* [EXERCISE]:
Reproduce the listing in full. Omit the pictures.

* [INFORMATION SHOWN]:
_____

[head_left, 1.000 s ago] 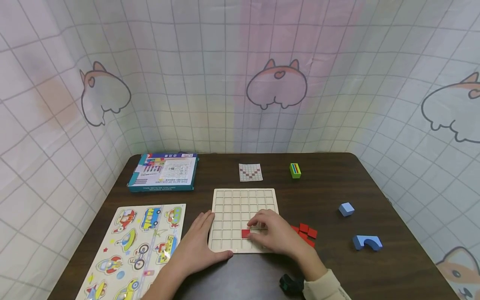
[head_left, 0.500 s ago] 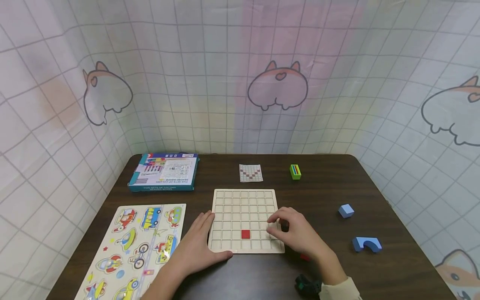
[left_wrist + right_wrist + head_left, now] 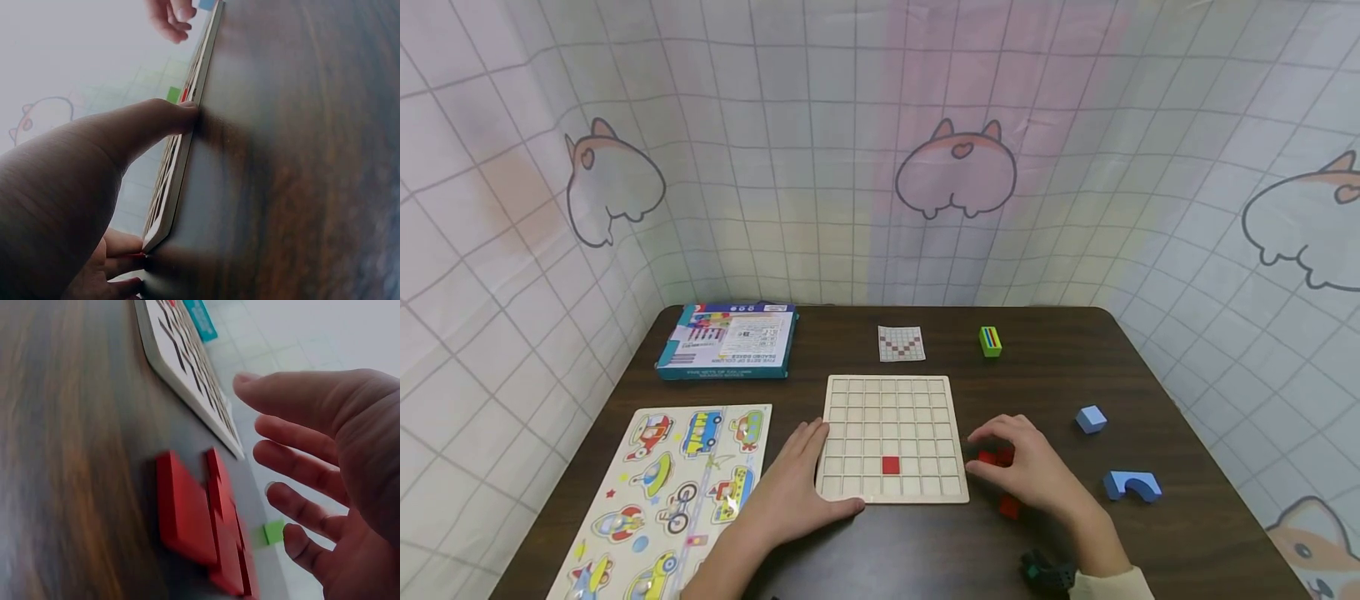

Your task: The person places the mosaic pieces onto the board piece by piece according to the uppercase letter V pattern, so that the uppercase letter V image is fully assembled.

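Observation:
A cream board (image 3: 857, 432) with a grid of square cells lies mid-table. One red square tile (image 3: 891, 465) sits in a cell of its second row from the front. My left hand (image 3: 797, 487) rests against the board's front left corner, fingers fairly straight along the left edge and thumb at the front edge. Right of the board, my right hand (image 3: 1026, 465) hovers over several loose red tiles (image 3: 1009, 506), partly hiding them. In the right wrist view, thumb and fingers are spread apart with nothing between them, above the red tiles (image 3: 184, 512).
A small card (image 3: 902, 343) with a grid pattern lies behind the board, near a green block (image 3: 990, 342). Far left are a flat box (image 3: 727, 342) and a vehicle picture board (image 3: 658, 500). A blue cube (image 3: 1091, 419) and blue arch (image 3: 1132, 485) stand on the right.
My right hand has left the red tile in its cell and moved right, off the board to the loose tiles. The left hand has stayed at the board's corner.

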A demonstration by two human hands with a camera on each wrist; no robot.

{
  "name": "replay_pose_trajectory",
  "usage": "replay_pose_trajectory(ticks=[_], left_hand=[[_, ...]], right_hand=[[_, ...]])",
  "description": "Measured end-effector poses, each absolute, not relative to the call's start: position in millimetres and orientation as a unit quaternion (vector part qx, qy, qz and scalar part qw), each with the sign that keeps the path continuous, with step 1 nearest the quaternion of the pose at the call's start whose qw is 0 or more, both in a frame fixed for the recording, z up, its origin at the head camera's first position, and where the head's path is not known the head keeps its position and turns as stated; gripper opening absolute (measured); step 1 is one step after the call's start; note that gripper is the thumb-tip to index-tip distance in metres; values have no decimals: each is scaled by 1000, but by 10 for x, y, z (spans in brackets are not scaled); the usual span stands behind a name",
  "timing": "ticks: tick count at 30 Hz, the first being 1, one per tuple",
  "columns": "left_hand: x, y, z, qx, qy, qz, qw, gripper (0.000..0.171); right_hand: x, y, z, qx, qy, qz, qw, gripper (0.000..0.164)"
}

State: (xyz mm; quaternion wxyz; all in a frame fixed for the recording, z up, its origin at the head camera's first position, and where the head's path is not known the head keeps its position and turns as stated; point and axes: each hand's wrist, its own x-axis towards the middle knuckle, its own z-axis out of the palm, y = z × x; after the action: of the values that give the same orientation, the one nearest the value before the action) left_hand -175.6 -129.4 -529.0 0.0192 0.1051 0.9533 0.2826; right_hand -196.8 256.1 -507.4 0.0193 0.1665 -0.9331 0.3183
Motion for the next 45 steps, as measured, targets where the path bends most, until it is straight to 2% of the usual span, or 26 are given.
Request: replay_pose_trajectory(ticks=[11, 28, 45], left_hand=[[-1763, -1307, -5262, 104, 954, 282, 18, 132], [-1757, -1313, -5294, 107, 953, 282, 21, 132], [-1741, -1306, -5278, 113, 952, 283, 16, 131]], right_hand=[[-1981, 2700, -5118, 160, -944, 288, 10, 38], [-1985, 2694, -5238, 151, -946, 285, 19, 21], [-1973, 2617, -5193, 180, -939, 288, 52, 23]])
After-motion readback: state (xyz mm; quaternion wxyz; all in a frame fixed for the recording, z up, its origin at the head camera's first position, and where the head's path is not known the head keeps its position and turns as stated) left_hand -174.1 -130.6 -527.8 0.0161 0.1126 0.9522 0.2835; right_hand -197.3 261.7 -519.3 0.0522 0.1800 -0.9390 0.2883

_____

* [WRITTEN SOLUTION]:
[head_left, 1.000 s ago] 
[head_left, 0.500 s ago] 
[left_wrist + right_wrist + head_left, now] 

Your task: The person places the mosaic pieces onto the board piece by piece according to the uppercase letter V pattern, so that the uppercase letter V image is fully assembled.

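Observation:
A cream board (image 3: 857, 432) with a grid of square cells lies mid-table. One red square tile (image 3: 891, 465) sits in a cell of its second row from the front. My left hand (image 3: 797, 487) rests against the board's front left corner, fingers fairly straight along the left edge and thumb at the front edge. Right of the board, my right hand (image 3: 1026, 465) hovers over several loose red tiles (image 3: 1009, 506), partly hiding them. In the right wrist view, thumb and fingers are spread apart with nothing between them, above the red tiles (image 3: 184, 512).
A small card (image 3: 902, 343) with a grid pattern lies behind the board, near a green block (image 3: 990, 342). Far left are a flat box (image 3: 727, 342) and a vehicle picture board (image 3: 658, 500). A blue cube (image 3: 1091, 419) and blue arch (image 3: 1132, 485) stand on the right.
My right hand has left the red tile in its cell and moved right, off the board to the loose tiles. The left hand has stayed at the board's corner.
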
A demonstration by two human hands with a camera on each wrist; no robot.

{
  "name": "replay_pose_trajectory",
  "usage": "replay_pose_trajectory(ticks=[_], left_hand=[[_, ...]], right_hand=[[_, ...]])",
  "description": "Measured end-effector poses, each absolute, not relative to the call's start: position in millimetres and orientation as a unit quaternion (vector part qx, qy, qz and scalar part qw), each with the sign that keeps the path continuous, with step 1 nearest the quaternion of the pose at the call's start whose qw is 0 or more, both in a frame fixed for the recording, z up, its origin at the head camera's first position, and where the head's path is not known the head keeps its position and turns as stated; gripper opening absolute (measured); step 1 is one step after the call's start; note that gripper is the thumb-tip to index-tip distance in metres; values have no decimals: each is scaled by 1000, but by 10 for x, y, z (spans in brackets are not scaled); the usual span stands behind a name",
  "timing": "ticks: tick count at 30 Hz, the first being 1, one per tuple",
  "columns": "left_hand: x, y, z, qx, qy, qz, qw, gripper (0.000..0.171); right_hand: x, y, z, qx, qy, qz, qw, gripper (0.000..0.164)"
}

State: (xyz mm; quaternion wxyz; all in a frame fixed for the recording, z up, its origin at the head camera's first position, and where the head's path is not known the head keeps its position and turns as stated; point and axes: each hand's wrist, its own x-axis towards the middle knuckle, its own z-axis out of the palm, y = z × x; after the action: of the values that give the same orientation, the one nearest the value before the action) left_hand -175.6 -129.4 -529.0 0.0192 0.1051 0.9533 0.2826; right_hand -196.8 256.1 -507.4 0.0193 0.1665 -0.9331 0.3183
Motion for the next 45 steps, as measured, targets where the path bends most, until it is straight to 2% of the usual span, or 26 are given.
Request: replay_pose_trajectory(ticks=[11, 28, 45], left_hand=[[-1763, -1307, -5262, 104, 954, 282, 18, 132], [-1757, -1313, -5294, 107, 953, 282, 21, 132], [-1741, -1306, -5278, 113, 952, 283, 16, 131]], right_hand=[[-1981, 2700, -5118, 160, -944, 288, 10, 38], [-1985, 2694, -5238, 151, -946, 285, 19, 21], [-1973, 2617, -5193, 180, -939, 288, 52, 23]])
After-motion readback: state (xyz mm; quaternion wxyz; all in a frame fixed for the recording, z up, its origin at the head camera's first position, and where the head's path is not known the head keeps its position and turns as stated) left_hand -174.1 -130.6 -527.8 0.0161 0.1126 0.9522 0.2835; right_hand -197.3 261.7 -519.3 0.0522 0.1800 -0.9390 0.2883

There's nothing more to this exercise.